» WORK TASK: Nothing should be left out. Give all the data again exactly as written.

» RAW DATA:

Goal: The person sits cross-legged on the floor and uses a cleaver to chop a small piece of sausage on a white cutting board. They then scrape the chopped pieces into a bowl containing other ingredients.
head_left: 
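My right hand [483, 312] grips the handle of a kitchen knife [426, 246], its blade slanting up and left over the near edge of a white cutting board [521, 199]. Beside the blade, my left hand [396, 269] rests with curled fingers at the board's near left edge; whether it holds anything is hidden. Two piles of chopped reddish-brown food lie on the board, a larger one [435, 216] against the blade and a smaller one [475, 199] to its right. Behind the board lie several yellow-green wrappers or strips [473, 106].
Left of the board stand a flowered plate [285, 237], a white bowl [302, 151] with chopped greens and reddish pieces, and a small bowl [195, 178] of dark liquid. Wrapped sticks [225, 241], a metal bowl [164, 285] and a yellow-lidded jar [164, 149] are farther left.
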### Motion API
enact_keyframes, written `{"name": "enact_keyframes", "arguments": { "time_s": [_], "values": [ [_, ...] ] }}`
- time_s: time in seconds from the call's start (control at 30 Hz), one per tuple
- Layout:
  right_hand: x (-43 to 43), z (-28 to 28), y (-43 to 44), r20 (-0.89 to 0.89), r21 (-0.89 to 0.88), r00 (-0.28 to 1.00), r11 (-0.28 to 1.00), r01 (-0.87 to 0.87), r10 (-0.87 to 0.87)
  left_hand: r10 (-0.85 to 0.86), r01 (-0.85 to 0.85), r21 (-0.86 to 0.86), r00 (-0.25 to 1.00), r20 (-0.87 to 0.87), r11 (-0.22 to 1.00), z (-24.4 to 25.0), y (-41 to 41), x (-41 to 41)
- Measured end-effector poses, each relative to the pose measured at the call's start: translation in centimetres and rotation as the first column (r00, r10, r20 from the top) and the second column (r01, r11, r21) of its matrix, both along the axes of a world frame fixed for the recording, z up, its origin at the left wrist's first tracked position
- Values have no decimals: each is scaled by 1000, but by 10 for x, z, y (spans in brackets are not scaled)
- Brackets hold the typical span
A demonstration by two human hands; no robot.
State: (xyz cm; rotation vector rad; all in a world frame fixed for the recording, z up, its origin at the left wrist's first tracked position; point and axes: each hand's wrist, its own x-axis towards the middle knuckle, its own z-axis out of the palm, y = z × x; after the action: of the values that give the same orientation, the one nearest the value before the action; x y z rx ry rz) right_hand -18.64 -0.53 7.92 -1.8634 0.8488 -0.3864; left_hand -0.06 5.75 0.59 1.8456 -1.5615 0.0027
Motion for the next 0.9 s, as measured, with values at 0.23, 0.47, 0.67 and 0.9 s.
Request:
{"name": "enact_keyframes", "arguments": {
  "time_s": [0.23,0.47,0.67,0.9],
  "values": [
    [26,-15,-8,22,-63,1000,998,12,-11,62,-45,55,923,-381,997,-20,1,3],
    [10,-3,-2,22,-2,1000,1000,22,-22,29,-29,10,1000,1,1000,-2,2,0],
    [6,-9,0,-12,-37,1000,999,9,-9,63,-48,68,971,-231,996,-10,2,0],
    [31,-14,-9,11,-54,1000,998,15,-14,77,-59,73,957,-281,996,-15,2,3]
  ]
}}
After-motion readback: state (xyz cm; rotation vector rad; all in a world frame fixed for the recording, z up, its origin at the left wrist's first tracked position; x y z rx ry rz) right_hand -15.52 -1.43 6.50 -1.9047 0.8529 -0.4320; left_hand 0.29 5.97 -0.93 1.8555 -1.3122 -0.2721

» EXERCISE ANSWER:
Goal: The person sits cross-legged on the floor and uses a cleaver to chop a small piece of sausage on a white cutting board. They then scrape the chopped pieces into a bowl containing other ingredients.
head_left: 
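My right hand [483, 312] grips the handle of a kitchen knife [426, 246], its blade slanting up and left over the near edge of a white cutting board [521, 199]. Beside the blade, my left hand [396, 269] rests with curled fingers at the board's near left edge; whether it holds anything is hidden. Two piles of chopped reddish-brown food lie on the board, a larger one [435, 216] against the blade and a smaller one [475, 199] to its right. Behind the board lie several yellow-green wrappers or strips [473, 106].
Left of the board stand a flowered plate [285, 237], a white bowl [302, 151] with chopped greens and reddish pieces, and a small bowl [195, 178] of dark liquid. Wrapped sticks [225, 241], a metal bowl [164, 285] and a yellow-lidded jar [164, 149] are farther left.
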### Motion API
enact_keyframes, written `{"name": "enact_keyframes", "arguments": { "time_s": [_], "values": [ [_, ...] ] }}`
- time_s: time in seconds from the call's start (control at 30 Hz), one per tuple
- Layout:
  right_hand: x (-43 to 43), z (-28 to 28), y (-43 to 44), r20 (-0.89 to 0.89), r21 (-0.89 to 0.88), r00 (-0.28 to 1.00), r11 (-0.28 to 1.00), r01 (-0.87 to 0.87), r10 (-0.87 to 0.87)
  left_hand: r10 (-0.85 to 0.86), r01 (-0.85 to 0.85), r21 (-0.86 to 0.86), r00 (-0.25 to 1.00), r20 (-0.87 to 0.87), r11 (-0.22 to 1.00), z (-24.4 to 25.0), y (-41 to 41), x (-41 to 41)
- Measured end-effector poses, each relative to the pose measured at the call's start: translation in centimetres and rotation as the first column (r00, r10, r20 from the top) and the second column (r01, r11, r21) of its matrix, both along the axes of a world frame fixed for the recording, z up, its origin at the left wrist's first tracked position
- Values have no decimals: each is scaled by 1000, but by 10 for x, z, y (spans in brackets are not scaled)
- Brackets hold the typical span
A demonstration by two human hands; no robot.
State: (xyz cm; rotation vector rad; all in a world frame fixed for the recording, z up, its origin at the left wrist's first tracked position; point and axes: each hand's wrist, its own x-axis towards the middle knuckle, its own z-axis out of the palm, y = z × x; after the action: of the values that give the same orientation, the one nearest the value before the action; x y z rx ry rz) right_hand -18.64 -0.53 7.92 -1.8634 0.8488 -0.3864; left_hand -0.06 5.75 0.59 1.8456 -1.5615 0.0027
Motion for the next 0.9 s, as measured, with values at 0.23, 0.47, 0.67 and 0.9 s.
Request:
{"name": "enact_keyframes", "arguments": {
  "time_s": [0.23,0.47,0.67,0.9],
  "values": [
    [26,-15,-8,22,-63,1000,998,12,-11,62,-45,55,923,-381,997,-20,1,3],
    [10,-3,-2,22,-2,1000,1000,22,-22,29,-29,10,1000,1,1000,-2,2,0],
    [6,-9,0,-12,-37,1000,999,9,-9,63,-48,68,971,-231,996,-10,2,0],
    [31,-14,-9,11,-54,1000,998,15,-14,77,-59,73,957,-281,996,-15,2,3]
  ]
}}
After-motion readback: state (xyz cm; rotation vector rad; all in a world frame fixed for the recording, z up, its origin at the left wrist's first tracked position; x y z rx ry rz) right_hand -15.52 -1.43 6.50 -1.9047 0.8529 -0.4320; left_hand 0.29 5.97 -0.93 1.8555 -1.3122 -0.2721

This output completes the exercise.